SRE / DevOps / Kubernetes Weekly Collection#47(Week 52)

  • In this blog post series, I collect the following 3 Weekly Mailing List I subscribe to, leave some comments as an aide-memoire and useful links.

DEVOPS WEEKLY ISSUE #521 December 20th, 2020
SRE Weekly Issue #249 December 20th, 2020
KubeWeekly # 245 ← No Updates

DEVOPS WEEKLY ISSUE #521 December 20th, 2020


There are lots of tools for storing data, but how do you find the right dataset for analysis? This post explores a number of different architectural approaches and discusses pros and cons.

  • The title is “Data Hub: Popular metadata architectures explained”.

A good writeup from a recent AWS reInvent talk focused on AWS’s Serverless services. This post focused on what this means for operations, which is often neatly ignored in the marketing.

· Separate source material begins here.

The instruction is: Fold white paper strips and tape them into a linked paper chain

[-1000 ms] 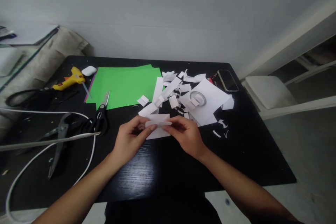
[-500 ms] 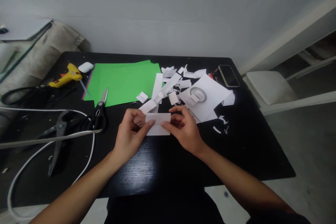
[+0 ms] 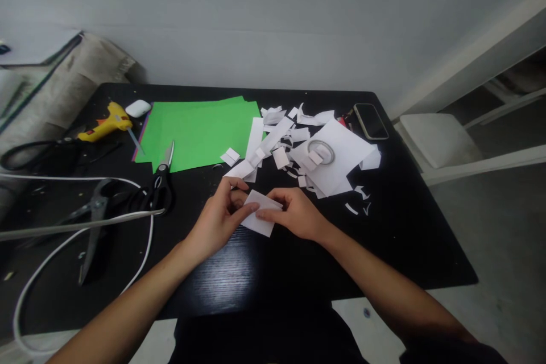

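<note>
A small piece of white paper (image 3: pixel 261 226) is held tilted between my two hands above the black table. My left hand (image 3: pixel 222 210) pinches its left side, thumb on top and fingers behind. From the right, my right hand (image 3: pixel 296 213) grips the other side, its thumb near the middle of the paper. The fingers behind the paper are partly hidden. Just beyond my hands lie white paper strips (image 3: pixel 273 139) and a small folded paper piece (image 3: pixel 230 156).
Green sheets (image 3: pixel 196 131) lie at the back, with black-handled scissors (image 3: pixel 162 182) on their front edge. At left are a yellow glue gun (image 3: pixel 108 123), large shears (image 3: pixel 96 227) and a white cable (image 3: pixel 147 256). White sheets (image 3: pixel 341 151), a ring (image 3: pixel 330 153) and a phone (image 3: pixel 371 121) lie right.
The white paper has turned from level to tilted, its right end lower. Both hands have shifted with it and the right hand has moved in closer to the left.
</note>
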`<act>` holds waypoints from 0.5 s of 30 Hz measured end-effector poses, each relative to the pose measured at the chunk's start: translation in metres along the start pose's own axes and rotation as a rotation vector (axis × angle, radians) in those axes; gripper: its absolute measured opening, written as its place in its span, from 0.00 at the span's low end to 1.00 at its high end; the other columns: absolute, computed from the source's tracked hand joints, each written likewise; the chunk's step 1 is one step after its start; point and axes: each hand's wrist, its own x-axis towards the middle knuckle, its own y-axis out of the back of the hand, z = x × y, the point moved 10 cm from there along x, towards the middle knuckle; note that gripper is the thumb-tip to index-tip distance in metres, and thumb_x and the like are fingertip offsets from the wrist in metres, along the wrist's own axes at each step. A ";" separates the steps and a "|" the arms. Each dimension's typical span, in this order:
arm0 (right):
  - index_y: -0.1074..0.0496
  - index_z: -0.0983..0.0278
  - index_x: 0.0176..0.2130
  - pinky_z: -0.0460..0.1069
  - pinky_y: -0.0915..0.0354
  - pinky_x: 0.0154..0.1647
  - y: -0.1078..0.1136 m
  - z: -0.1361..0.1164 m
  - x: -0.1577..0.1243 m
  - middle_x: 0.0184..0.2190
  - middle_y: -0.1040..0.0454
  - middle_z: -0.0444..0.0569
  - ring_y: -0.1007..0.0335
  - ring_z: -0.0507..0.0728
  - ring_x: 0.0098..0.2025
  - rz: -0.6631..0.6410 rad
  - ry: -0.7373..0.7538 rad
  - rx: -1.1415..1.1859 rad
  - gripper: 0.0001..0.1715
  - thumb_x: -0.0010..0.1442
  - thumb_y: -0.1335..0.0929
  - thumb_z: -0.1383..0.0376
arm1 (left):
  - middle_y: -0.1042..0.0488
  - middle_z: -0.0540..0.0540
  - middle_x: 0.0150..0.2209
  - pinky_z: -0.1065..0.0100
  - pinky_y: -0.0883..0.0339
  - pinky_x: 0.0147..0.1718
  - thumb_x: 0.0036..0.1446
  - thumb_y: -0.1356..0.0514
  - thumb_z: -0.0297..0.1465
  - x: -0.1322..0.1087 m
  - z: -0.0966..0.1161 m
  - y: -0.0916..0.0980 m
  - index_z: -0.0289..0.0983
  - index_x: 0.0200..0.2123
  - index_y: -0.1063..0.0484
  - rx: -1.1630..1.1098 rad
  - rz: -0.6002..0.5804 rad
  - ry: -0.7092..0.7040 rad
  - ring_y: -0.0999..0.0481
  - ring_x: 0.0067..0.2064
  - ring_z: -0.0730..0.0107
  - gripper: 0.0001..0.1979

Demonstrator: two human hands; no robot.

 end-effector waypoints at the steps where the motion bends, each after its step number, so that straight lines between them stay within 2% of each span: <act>1: 0.19 0.65 0.36 0.48 0.35 0.31 0.000 0.000 0.000 0.31 0.20 0.45 0.28 0.54 0.32 0.000 0.001 -0.009 0.16 0.54 0.21 0.56 | 0.23 0.54 0.30 0.71 0.34 0.30 0.65 0.34 0.36 0.000 0.000 0.000 0.41 0.49 0.39 -0.001 0.003 0.001 0.24 0.30 0.72 0.17; 6: 0.20 0.65 0.35 0.48 0.33 0.34 -0.002 0.002 0.000 0.32 0.20 0.45 0.26 0.55 0.33 0.030 -0.007 0.027 0.16 0.55 0.21 0.55 | 0.25 0.54 0.30 0.71 0.33 0.30 0.64 0.33 0.37 0.002 -0.001 0.003 0.41 0.49 0.37 -0.098 0.066 0.001 0.24 0.30 0.71 0.17; 10: 0.27 0.62 0.43 0.50 0.28 0.35 -0.003 -0.001 -0.005 0.33 0.19 0.45 0.22 0.57 0.34 0.049 -0.018 -0.058 0.19 0.54 0.21 0.62 | 0.24 0.54 0.29 0.70 0.33 0.31 0.63 0.33 0.37 0.004 -0.003 0.005 0.41 0.47 0.35 0.018 0.020 0.002 0.23 0.31 0.71 0.16; 12: 0.29 0.60 0.45 0.52 0.26 0.40 0.008 -0.020 -0.015 0.38 0.20 0.47 0.21 0.58 0.40 0.198 0.126 -0.270 0.21 0.54 0.22 0.68 | 0.22 0.53 0.30 0.70 0.34 0.31 0.63 0.33 0.37 0.005 -0.001 0.004 0.40 0.46 0.33 0.128 -0.048 -0.009 0.23 0.31 0.70 0.14; 13: 0.29 0.61 0.44 0.54 0.25 0.44 0.008 -0.033 -0.023 0.41 0.21 0.49 0.22 0.59 0.43 0.245 0.236 -0.401 0.19 0.56 0.23 0.71 | 0.21 0.53 0.30 0.70 0.34 0.30 0.63 0.33 0.36 0.006 0.001 0.002 0.40 0.45 0.33 0.183 -0.086 -0.022 0.23 0.31 0.70 0.13; 14: 0.28 0.62 0.42 0.55 0.25 0.47 0.002 -0.044 -0.032 0.41 0.21 0.51 0.23 0.60 0.45 0.247 0.349 -0.513 0.13 0.59 0.25 0.72 | 0.21 0.52 0.30 0.70 0.34 0.30 0.63 0.34 0.36 0.006 0.003 -0.001 0.40 0.44 0.32 0.232 -0.125 -0.038 0.23 0.31 0.70 0.12; 15: 0.28 0.62 0.39 0.56 0.25 0.48 -0.009 -0.050 -0.041 0.40 0.22 0.52 0.23 0.60 0.45 0.195 0.446 -0.598 0.07 0.63 0.29 0.73 | 0.21 0.52 0.30 0.70 0.34 0.30 0.64 0.34 0.35 0.007 0.005 -0.004 0.40 0.44 0.32 0.278 -0.156 -0.060 0.22 0.31 0.69 0.10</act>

  • The title is “Does AWS Serverless care about IT Operations? Their service naming says “no” but their breadth and quality of choice says “yes”.

Related to a large CDN outage, this post looks at some of the theory behind the RAFT consensus algorithm, and whether it provides liveness guareeness during network failures and what can be done about it.

  • The title is “Raft does not Guarantee Liveness in the face of Network Faults”.

This long read introduces YOLOSec and FOMOSec as terms to describe problematic but all-to-common approaches to security strategy, driven either by short-termism or by chasing fashion.

  • The title is “On YOLOsec and FOMOsec”.

More and more teams are now needing to manage multiple Kubernetes clusters. This post takes a look at the monitoring challenges that brings, and how to solve them with Prometheus and Grafana.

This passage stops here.